The problem
Start at the top and transcribe every record through the final line exactly.

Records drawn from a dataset

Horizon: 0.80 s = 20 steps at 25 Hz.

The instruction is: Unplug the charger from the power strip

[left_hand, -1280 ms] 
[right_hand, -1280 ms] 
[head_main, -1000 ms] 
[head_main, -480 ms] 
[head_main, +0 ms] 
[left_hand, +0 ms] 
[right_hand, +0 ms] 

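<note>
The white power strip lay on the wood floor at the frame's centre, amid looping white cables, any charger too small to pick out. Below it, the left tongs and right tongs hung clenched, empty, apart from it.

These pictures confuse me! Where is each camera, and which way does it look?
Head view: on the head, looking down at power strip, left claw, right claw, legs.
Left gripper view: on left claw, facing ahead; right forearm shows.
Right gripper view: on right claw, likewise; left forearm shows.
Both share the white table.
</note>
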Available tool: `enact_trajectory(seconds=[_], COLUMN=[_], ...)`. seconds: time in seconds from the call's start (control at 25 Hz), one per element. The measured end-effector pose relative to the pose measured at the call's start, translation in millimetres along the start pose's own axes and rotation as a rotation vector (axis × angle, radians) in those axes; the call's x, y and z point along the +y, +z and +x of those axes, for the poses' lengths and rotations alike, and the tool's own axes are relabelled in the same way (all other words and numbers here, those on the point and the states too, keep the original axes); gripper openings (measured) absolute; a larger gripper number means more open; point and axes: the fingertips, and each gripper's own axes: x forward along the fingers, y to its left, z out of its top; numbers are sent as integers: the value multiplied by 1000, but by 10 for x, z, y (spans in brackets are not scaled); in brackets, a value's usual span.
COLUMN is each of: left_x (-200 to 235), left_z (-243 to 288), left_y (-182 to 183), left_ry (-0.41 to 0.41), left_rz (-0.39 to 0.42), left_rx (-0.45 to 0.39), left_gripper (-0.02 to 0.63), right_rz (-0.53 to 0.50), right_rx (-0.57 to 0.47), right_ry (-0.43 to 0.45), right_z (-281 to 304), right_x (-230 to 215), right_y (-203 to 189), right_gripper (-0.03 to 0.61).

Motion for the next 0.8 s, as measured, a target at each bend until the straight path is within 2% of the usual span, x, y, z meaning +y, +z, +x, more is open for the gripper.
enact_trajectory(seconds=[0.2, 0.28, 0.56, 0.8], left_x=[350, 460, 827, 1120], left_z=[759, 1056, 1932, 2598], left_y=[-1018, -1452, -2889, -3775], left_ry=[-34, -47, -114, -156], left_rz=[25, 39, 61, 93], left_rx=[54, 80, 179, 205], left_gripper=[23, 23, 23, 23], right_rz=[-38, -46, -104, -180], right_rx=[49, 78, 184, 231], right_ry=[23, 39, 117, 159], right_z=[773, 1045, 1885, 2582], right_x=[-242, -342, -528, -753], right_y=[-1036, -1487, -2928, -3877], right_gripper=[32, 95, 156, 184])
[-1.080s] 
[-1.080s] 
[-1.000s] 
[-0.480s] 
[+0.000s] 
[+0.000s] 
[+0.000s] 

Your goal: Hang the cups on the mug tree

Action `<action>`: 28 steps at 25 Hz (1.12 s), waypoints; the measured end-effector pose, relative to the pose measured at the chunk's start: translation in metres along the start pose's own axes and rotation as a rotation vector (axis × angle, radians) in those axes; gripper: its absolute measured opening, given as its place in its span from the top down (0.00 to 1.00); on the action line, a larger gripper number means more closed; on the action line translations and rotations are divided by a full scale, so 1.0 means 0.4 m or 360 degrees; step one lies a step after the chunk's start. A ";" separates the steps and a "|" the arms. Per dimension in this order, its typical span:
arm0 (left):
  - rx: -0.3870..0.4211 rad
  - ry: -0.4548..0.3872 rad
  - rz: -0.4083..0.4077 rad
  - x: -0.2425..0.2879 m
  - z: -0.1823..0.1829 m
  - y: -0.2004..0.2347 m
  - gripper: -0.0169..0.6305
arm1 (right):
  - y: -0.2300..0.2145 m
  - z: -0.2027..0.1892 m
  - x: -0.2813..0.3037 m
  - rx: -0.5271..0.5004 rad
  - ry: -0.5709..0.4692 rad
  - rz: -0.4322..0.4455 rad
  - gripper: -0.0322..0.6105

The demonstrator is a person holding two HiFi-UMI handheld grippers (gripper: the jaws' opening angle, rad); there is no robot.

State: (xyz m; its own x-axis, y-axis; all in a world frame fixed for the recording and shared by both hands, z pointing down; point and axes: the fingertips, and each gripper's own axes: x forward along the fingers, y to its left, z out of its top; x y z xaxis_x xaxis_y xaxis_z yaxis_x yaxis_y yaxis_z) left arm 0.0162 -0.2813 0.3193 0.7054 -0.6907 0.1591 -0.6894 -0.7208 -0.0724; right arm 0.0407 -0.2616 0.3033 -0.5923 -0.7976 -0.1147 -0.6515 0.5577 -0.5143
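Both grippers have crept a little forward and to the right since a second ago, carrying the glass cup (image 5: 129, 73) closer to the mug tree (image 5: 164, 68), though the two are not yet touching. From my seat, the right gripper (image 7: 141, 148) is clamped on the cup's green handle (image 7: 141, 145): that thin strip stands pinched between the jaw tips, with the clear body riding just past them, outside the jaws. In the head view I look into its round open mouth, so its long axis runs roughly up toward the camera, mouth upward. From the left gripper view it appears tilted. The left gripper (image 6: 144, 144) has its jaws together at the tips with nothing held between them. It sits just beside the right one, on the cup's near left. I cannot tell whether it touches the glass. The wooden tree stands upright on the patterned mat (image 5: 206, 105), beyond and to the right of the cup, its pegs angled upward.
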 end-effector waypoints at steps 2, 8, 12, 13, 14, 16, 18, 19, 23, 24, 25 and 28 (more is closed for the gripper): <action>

Exercise response
Horizon: 0.80 s = 20 steps at 25 Hz.

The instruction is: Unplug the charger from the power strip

[left_hand, -1280 ms] 
[right_hand, -1280 ms] 
[head_main, -1000 ms] 
[head_main, -480 ms] 
[head_main, +0 ms] 
[left_hand, +0 ms] 
[right_hand, +0 ms] 

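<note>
The white power strip lay on the wood floor at the frame's centre, amid looping white cables, any charger too small to pick out. Below it, the left tongs and right tongs hung clenched, empty, apart from it.

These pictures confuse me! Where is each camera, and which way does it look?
Head view: on the head, looking down at power strip, left claw, right claw, legs.
Left gripper view: on left claw, facing ahead; right forearm shows.
Right gripper view: on right claw, likewise; left forearm shows.
Both share the white table.
</note>
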Available tool: `enact_trajectory(seconds=[_], COLUMN=[_], ...)`. seconds: time in seconds from the call's start (control at 25 Hz), one per element. The measured end-effector pose relative to the pose measured at the call's start, translation in millimetres along the start pose's own axes and rotation as a rotation vector (axis × angle, radians) in those axes; the call's x, y and z point along the +y, +z and +x of those axes, for the poses' lengths and rotations alike, and the tool's own axes are relabelled in the same way (all other words and numbers here, those on the point and the states too, keep the original axes); gripper openings (measured) absolute; a larger gripper number means more open; point and axes: the fingertips, and each gripper's own axes: x forward along the fingers, y to its left, z out of its top; numbers are sent as integers: the value multiplied by 1000, but by 10 for x, z, y (spans in brackets are not scaled); in brackets, a value's usual span.
COLUMN is each of: left_x (-200 to 235), left_z (-243 to 288), left_y (-182 to 183), left_ry (-0.41 to 0.41), left_rz (-0.39 to 0.42), left_rx (-0.45 to 0.39), left_gripper (-0.02 to 0.63), right_rz (-0.53 to 0.50), right_rx (-0.57 to 0.47), right_ry (-0.43 to 0.45), right_z (-281 to 304), right_x (-230 to 215), right_y (-203 to 189), right_gripper (-0.03 to 0.61).

Motion for the next 0.8 s, as measured, a target at each bend until the straight path is within 2% of the usual span, x, y, z meaning +y, +z, +x, more is open for the gripper.
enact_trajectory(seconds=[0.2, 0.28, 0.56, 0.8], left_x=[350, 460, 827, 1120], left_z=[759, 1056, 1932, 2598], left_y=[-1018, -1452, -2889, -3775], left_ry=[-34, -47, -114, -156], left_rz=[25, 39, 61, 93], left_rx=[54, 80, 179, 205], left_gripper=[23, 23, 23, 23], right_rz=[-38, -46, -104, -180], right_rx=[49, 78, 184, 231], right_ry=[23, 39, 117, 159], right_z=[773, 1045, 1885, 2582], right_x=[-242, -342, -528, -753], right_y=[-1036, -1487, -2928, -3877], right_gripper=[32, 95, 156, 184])
[-1.080s] 
[-1.080s] 
[-1.000s] 
[-0.480s] 
[+0.000s] 
[+0.000s] 
[+0.000s] 

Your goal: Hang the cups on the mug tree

Action `<action>`: 28 steps at 25 Hz (1.12 s), waypoints; the measured end-effector pose, relative to the pose measured at the chunk's start: translation in metres along the start pose's own axes and rotation as a rotation vector (axis × angle, radians) in those axes; gripper: its absolute measured opening, given as its place in its span from the top down (0.00 to 1.00); on the action line, a larger gripper number means more closed; on the action line translations and rotations are divided by a full scale, so 1.0 means 0.4 m or 360 degrees; step one lies a step after the chunk's start. A ";" separates the steps and a "|" the arms. Per dimension in this order, its typical span:
arm0 (left):
  - rx: -0.3870..0.4211 rad
  - ry: -0.4548..0.3872 rad
  - rz: -0.4083..0.4077 rad
  - x: -0.2425..0.2879 m
  - z: -0.1823..0.1829 m
  - y: -0.2004..0.2347 m
  - gripper: -0.0169..0.6305
arm1 (right):
  - y: -0.2300..0.2145 m
  - z: -0.2027..0.1892 m
  - x: -0.2813..0.3037 m
  - rx: -0.5271..0.5004 rad
  - ry: -0.5709..0.4692 rad
  - rz: -0.4322..0.4455 rad
  - gripper: -0.0322..0.6105

The demonstrator is a person holding two HiFi-UMI handheld grippers (gripper: the jaws' opening angle, rad); there is no robot.

State: (xyz m; its own x-axis, y-axis; all in a world frame fixed for the recording and shared by both hands, z pointing down; point and axes: the fingertips, and each gripper's own axes: x forward along the fingers, y to its left, z out of its top; x y z xaxis_x xaxis_y xaxis_z yaxis_x yaxis_y yaxis_z) left arm 0.0162 -0.2813 0.3193 0.7054 -0.6907 0.1591 -0.6894 -0.7208 -0.0724; right arm 0.0407 -0.2616 0.3033 -0.5923 -0.7976 -0.1147 -0.6515 0.5577 -0.5143
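Both grippers have crept a little forward and to the right since a second ago, carrying the glass cup (image 5: 129, 73) closer to the mug tree (image 5: 164, 68), though the two are not yet touching. From my seat, the right gripper (image 7: 141, 148) is clamped on the cup's green handle (image 7: 141, 145): that thin strip stands pinched between the jaw tips, with the clear body riding just past them, outside the jaws. In the head view I look into its round open mouth, so its long axis runs roughly up toward the camera, mouth upward. From the left gripper view it appears tilted. The left gripper (image 6: 144, 144) has its jaws together at the tips with nothing held between them. It sits just beside the right one, on the cup's near left. I cannot tell whether it touches the glass. The wooden tree stands upright on the patterned mat (image 5: 206, 105), beyond and to the right of the cup, its pegs angled upward.
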 end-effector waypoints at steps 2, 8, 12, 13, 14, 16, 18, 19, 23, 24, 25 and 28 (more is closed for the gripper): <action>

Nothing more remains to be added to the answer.